[Exercise prompt] Tally the lines in the listing below that contain "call" and report the tally alone.

[Data excerpt]
"""

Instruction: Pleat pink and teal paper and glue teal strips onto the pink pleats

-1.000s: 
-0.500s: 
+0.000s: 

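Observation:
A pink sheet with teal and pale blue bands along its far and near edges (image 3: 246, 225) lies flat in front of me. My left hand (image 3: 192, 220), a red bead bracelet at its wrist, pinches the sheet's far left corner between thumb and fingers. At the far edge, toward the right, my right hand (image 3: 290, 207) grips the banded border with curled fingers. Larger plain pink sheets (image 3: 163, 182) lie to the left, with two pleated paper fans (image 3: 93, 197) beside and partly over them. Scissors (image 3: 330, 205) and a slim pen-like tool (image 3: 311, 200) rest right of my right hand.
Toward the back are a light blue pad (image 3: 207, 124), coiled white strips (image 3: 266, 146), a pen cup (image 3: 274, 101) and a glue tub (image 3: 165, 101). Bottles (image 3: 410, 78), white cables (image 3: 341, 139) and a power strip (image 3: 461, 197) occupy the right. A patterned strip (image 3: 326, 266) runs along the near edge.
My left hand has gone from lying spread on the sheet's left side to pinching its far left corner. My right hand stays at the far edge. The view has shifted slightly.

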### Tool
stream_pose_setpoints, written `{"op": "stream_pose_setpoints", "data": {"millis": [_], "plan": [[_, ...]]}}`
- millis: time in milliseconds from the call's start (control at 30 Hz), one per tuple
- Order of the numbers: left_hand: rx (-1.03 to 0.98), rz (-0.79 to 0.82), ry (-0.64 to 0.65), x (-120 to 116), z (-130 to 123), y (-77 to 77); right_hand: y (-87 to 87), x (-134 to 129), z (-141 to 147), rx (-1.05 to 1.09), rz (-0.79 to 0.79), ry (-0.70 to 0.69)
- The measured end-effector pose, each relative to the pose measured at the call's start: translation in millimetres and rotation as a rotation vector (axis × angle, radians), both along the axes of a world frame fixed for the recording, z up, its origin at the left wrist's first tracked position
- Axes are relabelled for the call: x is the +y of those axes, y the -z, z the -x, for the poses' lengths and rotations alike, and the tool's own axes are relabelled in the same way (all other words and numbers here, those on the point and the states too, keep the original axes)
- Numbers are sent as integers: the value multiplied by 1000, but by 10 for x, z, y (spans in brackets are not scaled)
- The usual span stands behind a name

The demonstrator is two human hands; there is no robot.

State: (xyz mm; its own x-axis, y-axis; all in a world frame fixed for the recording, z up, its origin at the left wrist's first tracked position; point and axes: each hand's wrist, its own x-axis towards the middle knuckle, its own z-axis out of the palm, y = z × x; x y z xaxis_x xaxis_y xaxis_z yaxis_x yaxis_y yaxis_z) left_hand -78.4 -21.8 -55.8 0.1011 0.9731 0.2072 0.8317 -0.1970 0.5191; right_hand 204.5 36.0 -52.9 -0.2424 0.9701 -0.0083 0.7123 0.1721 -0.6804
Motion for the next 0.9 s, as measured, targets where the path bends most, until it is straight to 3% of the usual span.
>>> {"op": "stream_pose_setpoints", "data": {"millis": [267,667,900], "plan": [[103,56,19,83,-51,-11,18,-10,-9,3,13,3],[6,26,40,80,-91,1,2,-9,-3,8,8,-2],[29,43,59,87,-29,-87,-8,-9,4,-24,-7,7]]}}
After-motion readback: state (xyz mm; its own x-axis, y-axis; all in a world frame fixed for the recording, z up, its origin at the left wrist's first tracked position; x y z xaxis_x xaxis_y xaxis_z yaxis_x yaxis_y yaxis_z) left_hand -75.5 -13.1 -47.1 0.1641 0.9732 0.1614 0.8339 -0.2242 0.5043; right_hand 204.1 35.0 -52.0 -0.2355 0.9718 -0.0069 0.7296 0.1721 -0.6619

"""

[Result of the task] 3